Instead of falling back on that pedestrian and (let's face it) predictable phrase: "I love you," the characters in Avatar look into each other's eyes and exclaim with the utmost sincerity "I see you."  A more succinct and incisive look at love has not been captured on film since Hayden Christensen joined hands with Natalie Portman in Star Wars Episode II: Attack of the Clones and proclaimed:  "I don't like sand. It's coarse and rough and irritating and it gets everywhere. Not like here.
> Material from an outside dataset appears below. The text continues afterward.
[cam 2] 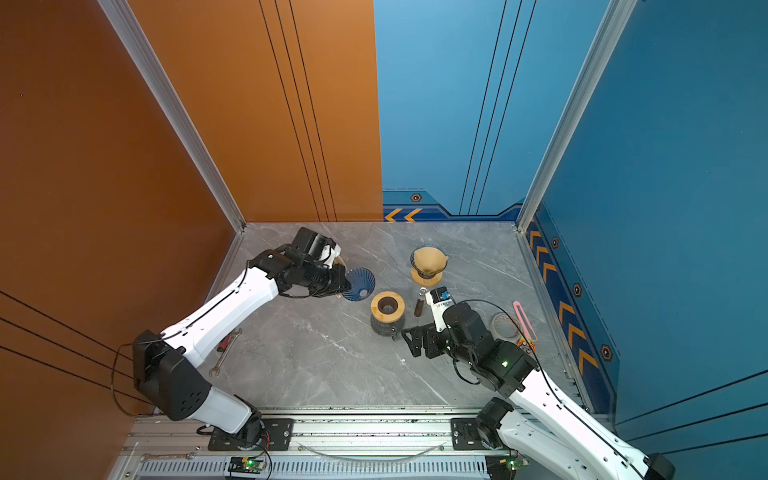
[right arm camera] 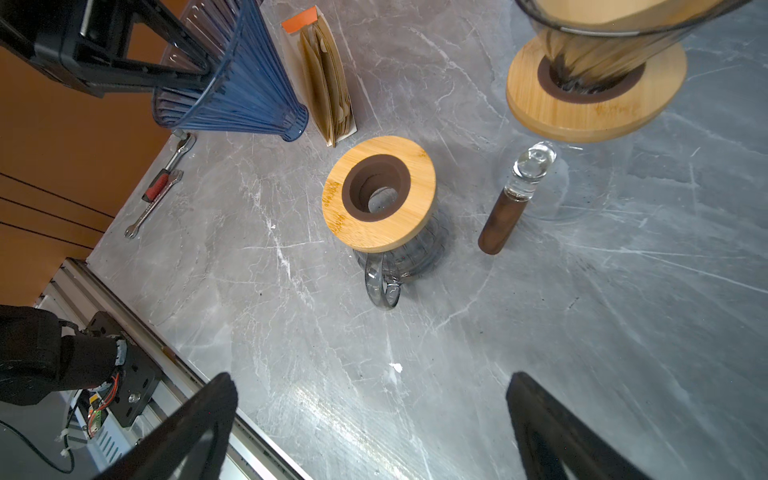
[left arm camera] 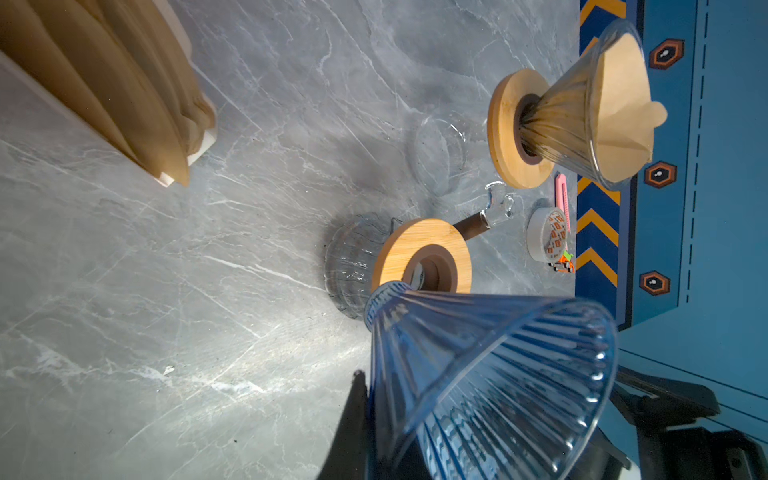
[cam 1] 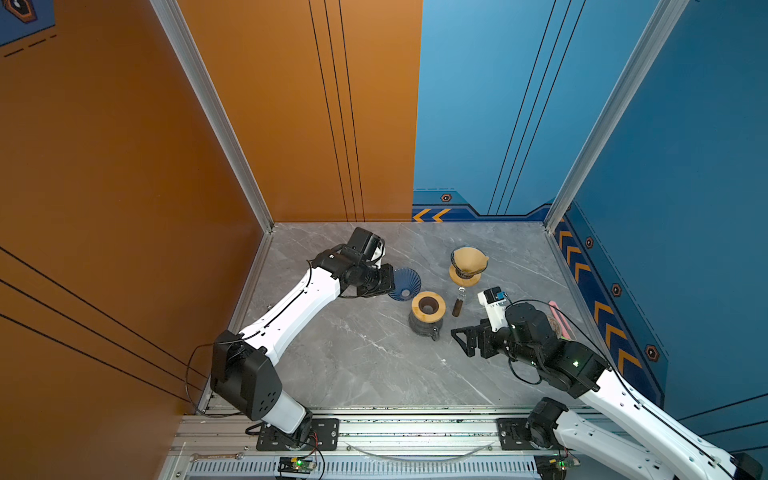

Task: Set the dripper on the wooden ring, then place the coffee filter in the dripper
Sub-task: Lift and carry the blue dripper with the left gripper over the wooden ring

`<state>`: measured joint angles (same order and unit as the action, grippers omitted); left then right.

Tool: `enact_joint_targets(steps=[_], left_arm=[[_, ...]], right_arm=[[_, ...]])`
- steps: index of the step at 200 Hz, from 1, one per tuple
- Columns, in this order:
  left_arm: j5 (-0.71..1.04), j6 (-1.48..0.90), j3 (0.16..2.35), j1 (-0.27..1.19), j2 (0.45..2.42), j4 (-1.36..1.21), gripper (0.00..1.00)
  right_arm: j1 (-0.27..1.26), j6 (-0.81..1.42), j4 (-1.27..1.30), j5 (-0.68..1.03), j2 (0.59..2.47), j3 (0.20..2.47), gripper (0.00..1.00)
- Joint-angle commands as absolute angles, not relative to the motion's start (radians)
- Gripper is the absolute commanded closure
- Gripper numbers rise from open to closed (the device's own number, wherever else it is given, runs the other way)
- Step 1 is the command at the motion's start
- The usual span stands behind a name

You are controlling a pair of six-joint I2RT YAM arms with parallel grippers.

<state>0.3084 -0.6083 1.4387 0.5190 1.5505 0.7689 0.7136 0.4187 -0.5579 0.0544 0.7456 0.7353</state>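
Presently the left end effector [cam 1: 392, 281] is clamped on the rim of the blue dripper [cam 1: 405, 284], which is tilted above the desk [cam 1: 353, 357]. The right end effector [cam 1: 462, 341] stands wide open and empty. The coffee filter stack [right arm camera: 328, 83] stands beyond the dripper, nearer the left arm.

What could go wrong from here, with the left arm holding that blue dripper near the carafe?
1. The left gripper pinches the blue dripper only at its rim, tilted; it may slip or swing.
2. Its narrow end is not over the hole in the wooden collar; lowering off-centre might tip the carafe or hit the brown tube nearby.
3. The filter pack sits beyond the dripper from the open right gripper; reaching it risks a clash.
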Motion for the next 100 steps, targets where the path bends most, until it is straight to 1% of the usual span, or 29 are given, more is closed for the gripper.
enact_joint_targets(steps=[1, 89, 92, 100], left_arm=[[0.34, -0.577, 1.511, 0.545, 1.582, 0.82, 0.91], [0.356, -0.479, 1.758, 0.61, 1.781, 0.98, 0.9], [0.356, -0.476, 1.764, 0.612, 1.787, 0.984, 0.9], [0.354, -0.469, 1.782, 0.616, 1.804, 0.996, 0.9]], right_arm=[[0.709, 0.416, -0.592, 0.037, 0.735, 0.715, 0.0], [0.708, 0.406, -0.607, 0.041, 0.726, 0.712, 0.0], [0.683, 0.407, -0.607, 0.041, 0.725, 0.713, 0.0], [0.678, 0.408, -0.607, 0.041, 0.723, 0.707, 0.0]])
Here everything is soft and smooth." This is the kind of writer that James Cameron has matured into.  He even created his own language for the film -- which rarely sounds like gibberish and only occasionally sounds made up.  The man is a visionary.  

Cameron dreamt up this entire world and he alone deserves the credit for those glorious blue people and their pet dinosaurs, not to mention Sam Worthington's "now he's Aussie, now he's American" accent.  This is attention to detail at it's finest and great movies are all about the details.   At this point you may be picking up on a slight undercurrent of sarcasm, so please, let me assure you with absolute sincerity from the bottom of my heart:  Avatar is not one of the best movies of 2009 or any other year.  It's an over-hyped, over-blown, over-indulgent b-movie that takes itself too seriously to be enjoyed for what it is.  But please, I implore you to buy a ticket if you haven't already.  David Beckham and Andrew Lloyd Weber need your support.


Besides, the world needs more movies like this.  In time, perhaps we can even learn to replace those cloying moments of intimacy that we must all suffer through in our daily lives with the razzle-dazzle of larger-than life, stereoscopic, indulgence.